AIM OF THE EXERCISE: Set down again exactly the lines of the listing below that fall between the line holding "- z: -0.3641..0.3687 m" and the line holding "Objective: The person", inclusive.

MATERIAL FOR THIS TASK:
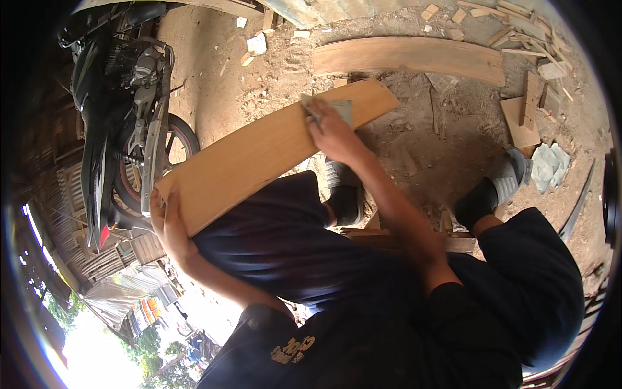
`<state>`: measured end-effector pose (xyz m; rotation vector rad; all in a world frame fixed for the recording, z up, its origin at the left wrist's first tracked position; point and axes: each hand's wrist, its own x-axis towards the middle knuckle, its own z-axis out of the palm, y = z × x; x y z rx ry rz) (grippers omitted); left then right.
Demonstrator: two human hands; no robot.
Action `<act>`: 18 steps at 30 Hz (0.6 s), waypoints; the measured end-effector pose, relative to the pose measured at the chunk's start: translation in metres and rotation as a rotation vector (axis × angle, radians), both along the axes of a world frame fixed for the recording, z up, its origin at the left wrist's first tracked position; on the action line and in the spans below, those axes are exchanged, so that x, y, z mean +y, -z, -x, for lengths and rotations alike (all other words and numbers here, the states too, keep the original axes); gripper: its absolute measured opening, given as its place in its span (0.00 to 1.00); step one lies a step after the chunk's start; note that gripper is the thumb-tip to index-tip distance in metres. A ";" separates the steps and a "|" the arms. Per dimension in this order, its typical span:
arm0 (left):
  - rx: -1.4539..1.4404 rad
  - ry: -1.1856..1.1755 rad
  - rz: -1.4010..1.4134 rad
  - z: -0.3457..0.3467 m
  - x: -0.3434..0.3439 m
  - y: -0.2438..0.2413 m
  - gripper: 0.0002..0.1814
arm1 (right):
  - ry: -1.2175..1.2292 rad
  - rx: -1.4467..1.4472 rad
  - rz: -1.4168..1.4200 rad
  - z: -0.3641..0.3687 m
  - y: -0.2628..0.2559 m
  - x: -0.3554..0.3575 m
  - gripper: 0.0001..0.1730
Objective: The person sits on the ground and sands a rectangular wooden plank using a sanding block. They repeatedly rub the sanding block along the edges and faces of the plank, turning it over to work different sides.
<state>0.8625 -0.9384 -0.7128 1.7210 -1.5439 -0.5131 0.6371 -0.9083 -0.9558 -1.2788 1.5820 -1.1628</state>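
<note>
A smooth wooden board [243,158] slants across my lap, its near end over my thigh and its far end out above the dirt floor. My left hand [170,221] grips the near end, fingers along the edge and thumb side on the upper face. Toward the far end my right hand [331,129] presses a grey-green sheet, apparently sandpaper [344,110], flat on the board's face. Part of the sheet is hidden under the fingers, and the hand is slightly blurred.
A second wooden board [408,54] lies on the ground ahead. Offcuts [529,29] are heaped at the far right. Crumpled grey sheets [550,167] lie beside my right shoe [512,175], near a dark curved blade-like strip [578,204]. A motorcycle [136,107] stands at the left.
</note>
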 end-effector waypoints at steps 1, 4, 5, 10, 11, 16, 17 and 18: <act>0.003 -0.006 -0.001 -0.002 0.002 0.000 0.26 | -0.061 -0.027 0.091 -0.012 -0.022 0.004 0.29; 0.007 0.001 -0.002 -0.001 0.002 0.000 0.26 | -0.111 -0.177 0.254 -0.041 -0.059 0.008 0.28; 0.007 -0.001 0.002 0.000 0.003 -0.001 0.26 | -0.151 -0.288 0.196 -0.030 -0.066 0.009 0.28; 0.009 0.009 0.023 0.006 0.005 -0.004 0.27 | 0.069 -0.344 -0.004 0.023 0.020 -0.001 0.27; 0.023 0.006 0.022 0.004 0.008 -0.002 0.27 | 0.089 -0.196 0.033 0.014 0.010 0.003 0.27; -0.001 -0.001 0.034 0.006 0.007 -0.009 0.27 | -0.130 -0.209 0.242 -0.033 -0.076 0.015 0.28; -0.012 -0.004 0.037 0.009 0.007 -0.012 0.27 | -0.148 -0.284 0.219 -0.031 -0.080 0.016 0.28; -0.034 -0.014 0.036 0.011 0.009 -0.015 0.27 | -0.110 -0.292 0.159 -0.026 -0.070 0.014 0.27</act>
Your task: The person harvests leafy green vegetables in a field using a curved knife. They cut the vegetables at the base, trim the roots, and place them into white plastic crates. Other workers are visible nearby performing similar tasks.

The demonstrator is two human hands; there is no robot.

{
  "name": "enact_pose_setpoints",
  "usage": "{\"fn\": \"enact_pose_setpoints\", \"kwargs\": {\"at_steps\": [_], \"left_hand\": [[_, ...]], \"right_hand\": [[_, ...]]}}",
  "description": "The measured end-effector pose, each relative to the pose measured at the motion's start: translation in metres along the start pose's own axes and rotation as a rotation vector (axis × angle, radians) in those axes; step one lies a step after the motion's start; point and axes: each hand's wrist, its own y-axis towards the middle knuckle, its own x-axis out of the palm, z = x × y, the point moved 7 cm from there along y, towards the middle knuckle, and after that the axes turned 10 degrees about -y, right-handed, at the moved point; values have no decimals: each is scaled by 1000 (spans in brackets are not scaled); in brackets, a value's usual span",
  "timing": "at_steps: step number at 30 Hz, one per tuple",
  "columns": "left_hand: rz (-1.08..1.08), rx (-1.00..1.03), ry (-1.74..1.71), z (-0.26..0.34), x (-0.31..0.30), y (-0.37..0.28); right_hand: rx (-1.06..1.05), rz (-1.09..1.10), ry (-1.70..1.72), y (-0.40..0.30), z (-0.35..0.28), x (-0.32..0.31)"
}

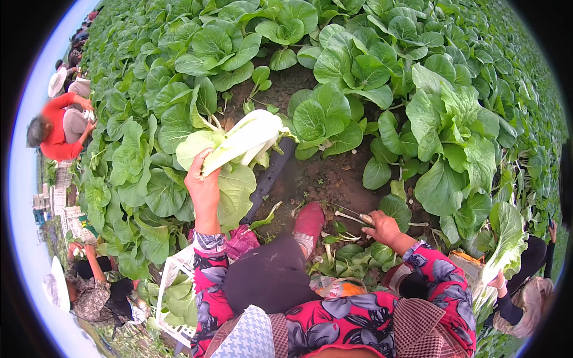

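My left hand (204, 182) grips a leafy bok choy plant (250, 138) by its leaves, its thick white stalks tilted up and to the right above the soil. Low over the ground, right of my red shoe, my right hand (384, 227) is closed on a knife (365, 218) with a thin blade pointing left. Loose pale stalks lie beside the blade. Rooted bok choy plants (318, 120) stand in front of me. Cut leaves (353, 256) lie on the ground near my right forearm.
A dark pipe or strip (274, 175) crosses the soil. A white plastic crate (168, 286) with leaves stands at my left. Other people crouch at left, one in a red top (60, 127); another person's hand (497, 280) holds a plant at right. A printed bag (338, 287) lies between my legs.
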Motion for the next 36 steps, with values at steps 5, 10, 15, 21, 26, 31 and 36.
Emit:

EXERCISE OUTPUT:
  - z: -0.3641..0.3687 m
  - y: -0.2628..0.2559 m
  - x: -0.3554..0.3575 m
  - gripper: 0.0001..0.1730
Objective: The person sits on the ground and sands a rectangular wooden plank using a sanding block. They repeatedly rub the sanding block along the edges and faces of the plank, turning it over to work different sides.

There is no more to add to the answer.